This is the heart of the system, a Garrett T3/T28 hybrid compressor with integral wastegat
While Axis provided the car and NuFormz provided the forced induction, the actual engine tuning was carried out by another of Chen's associates, Loke Je-Kin; we'll call him Luke. Luke also handled the electronics and fuel supply side of the project, fitting the existing fuel system with the aforementioned S2000 injectors, which now produces 65 psi fuel pressure, a MSD in-line pump to feed the injectors and an SX regulator to ensure smooth operation.

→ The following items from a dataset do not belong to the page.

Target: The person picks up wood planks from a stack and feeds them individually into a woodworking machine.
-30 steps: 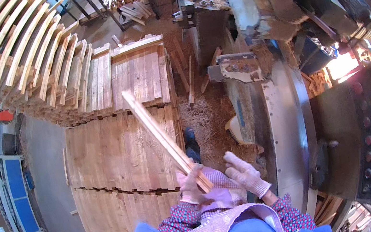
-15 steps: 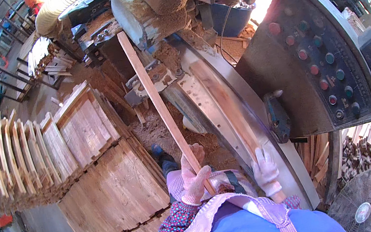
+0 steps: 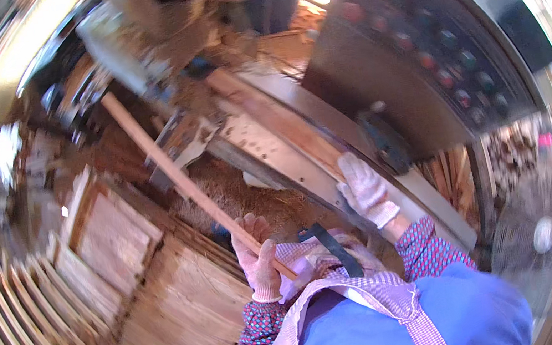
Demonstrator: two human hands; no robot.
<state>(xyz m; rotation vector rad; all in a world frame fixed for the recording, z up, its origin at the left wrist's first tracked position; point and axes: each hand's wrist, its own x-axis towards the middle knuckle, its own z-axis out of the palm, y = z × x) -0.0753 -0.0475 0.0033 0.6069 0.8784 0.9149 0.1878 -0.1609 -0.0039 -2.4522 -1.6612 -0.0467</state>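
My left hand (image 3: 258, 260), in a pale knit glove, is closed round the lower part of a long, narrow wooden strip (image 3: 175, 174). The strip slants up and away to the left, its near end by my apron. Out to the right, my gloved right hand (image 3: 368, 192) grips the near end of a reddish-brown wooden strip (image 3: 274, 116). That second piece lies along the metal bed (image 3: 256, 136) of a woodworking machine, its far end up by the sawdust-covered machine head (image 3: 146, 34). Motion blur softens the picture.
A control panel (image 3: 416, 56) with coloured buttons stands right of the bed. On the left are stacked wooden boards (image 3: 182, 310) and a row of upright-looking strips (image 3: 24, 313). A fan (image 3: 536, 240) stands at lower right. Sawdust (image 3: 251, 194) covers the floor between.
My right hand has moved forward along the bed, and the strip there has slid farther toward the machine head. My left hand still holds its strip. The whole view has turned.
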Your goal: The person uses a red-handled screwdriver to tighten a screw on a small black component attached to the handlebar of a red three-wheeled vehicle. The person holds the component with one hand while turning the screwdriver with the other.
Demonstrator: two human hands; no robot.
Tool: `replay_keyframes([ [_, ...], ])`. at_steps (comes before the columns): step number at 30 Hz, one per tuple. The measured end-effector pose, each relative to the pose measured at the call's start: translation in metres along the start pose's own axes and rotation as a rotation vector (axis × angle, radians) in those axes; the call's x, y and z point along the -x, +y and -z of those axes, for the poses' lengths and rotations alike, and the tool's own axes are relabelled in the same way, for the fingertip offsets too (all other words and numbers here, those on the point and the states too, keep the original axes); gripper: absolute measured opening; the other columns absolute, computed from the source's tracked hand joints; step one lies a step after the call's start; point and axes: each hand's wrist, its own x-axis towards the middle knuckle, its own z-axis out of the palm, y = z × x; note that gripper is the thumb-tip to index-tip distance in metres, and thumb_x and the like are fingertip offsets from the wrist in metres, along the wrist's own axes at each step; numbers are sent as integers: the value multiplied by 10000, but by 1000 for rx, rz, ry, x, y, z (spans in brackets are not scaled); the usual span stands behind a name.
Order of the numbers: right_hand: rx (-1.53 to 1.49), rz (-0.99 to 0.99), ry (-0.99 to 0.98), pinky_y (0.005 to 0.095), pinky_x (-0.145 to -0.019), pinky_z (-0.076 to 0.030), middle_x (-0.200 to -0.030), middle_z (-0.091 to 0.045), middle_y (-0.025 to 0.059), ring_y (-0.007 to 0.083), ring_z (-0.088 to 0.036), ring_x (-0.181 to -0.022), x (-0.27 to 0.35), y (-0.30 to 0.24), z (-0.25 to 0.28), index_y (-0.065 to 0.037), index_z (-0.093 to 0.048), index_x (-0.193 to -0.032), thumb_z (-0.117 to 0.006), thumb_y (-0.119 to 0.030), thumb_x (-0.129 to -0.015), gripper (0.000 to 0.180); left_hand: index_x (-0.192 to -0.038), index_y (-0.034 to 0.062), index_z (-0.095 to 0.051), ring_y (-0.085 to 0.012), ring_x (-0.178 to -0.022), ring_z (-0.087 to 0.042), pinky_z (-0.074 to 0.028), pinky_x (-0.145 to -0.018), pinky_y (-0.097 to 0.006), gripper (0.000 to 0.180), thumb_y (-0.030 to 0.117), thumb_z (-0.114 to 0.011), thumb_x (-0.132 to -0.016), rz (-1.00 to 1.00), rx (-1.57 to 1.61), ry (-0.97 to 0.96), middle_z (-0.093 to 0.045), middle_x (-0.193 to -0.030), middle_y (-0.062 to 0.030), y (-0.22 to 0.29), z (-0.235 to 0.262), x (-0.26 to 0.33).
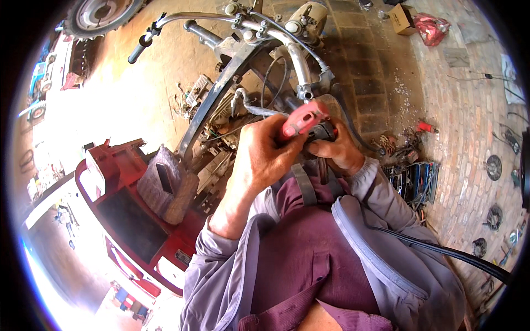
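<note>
My left hand [264,150] is closed around a red plastic tool [301,120] with an oval slot in its side; its working end cannot be made out. Close against it, my right hand [343,148] pinches a black part [321,131] that looks like a handlebar switch housing, with a bit of red at its edge. Both hands meet in front of my chest, just below the end of the chrome handlebar [300,63]. A grey wrapped cable [259,110] runs up to the handlebar area beside my left hand.
A bare vehicle frame [221,88] stands ahead, with engine parts to its left. Near my left arm is a red body panel [124,215] with a phone [164,177] on a cloth-covered pad. On the right are a tool rack [414,182], a brick floor, and a cardboard box [402,20].
</note>
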Motion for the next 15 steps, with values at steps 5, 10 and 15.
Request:
replay_keyframes([
  [5,47,-42,57,261,-765,-461,-910,-592,4,98,-555,-833,4,0,4,-20,-572,-1110,-772,-164,-689,487,-1085,-19,-591,-120,-677,-543,-408,-590,-206,297,206,-642,-899,-78,699,329,-636,-872,-67,18,15,20],
  [10,89,-77,36,241,-716,-444,-872,-572,-2,84,-535,-785,3,-11,2,-22,-564,-1074,-766,-179,-683,466,-1093,-56,-565,-196,-757,-598,-477,-587,-262,545,449,-616,-892,-285,488,632,-618,-945,-172,18,59,48],
  [15,18,-52,41,236,-713,-456,-884,-585,-1,76,-544,-782,3,-6,-1,-15,-561,-1100,-759,-165,-692,478,-1117,-24,-557,-183,-622,-597,-486,-511,-272,425,345,-620,-916,-302,617,710,-625,-907,-158,5,61,58],
])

Additionally, at Luke's behest, an array of electronic monitoring equipment was installed in the car's cockpit to allow fine-tuning of the air/fuel ratio and boost from inside the vehicle. Two system-monitoring boxes from Split Second collaborate on supplying the correct air/fuel mixture. The Split Second ARC II fuel calibrator allows the larger injectors to be assimilated smoothly into the system and provides for comprehensive fuel mapping from idle to full throttle. Working in tandem with the ARC II, a Split Second ESC I (electronic signal conditioner) allows for the transition from naturally aspirated to positive boost conditions and fools the ECU into allowing open loop fuel mapping under boost. Rounding out the interior electronics are an APEXi turbo timer and AVC-R boost controller, the latter specially mounted inside the glove compartment along with an APEXi Peak/Hold boost gauge and a Split Second air/fuel ratio meter.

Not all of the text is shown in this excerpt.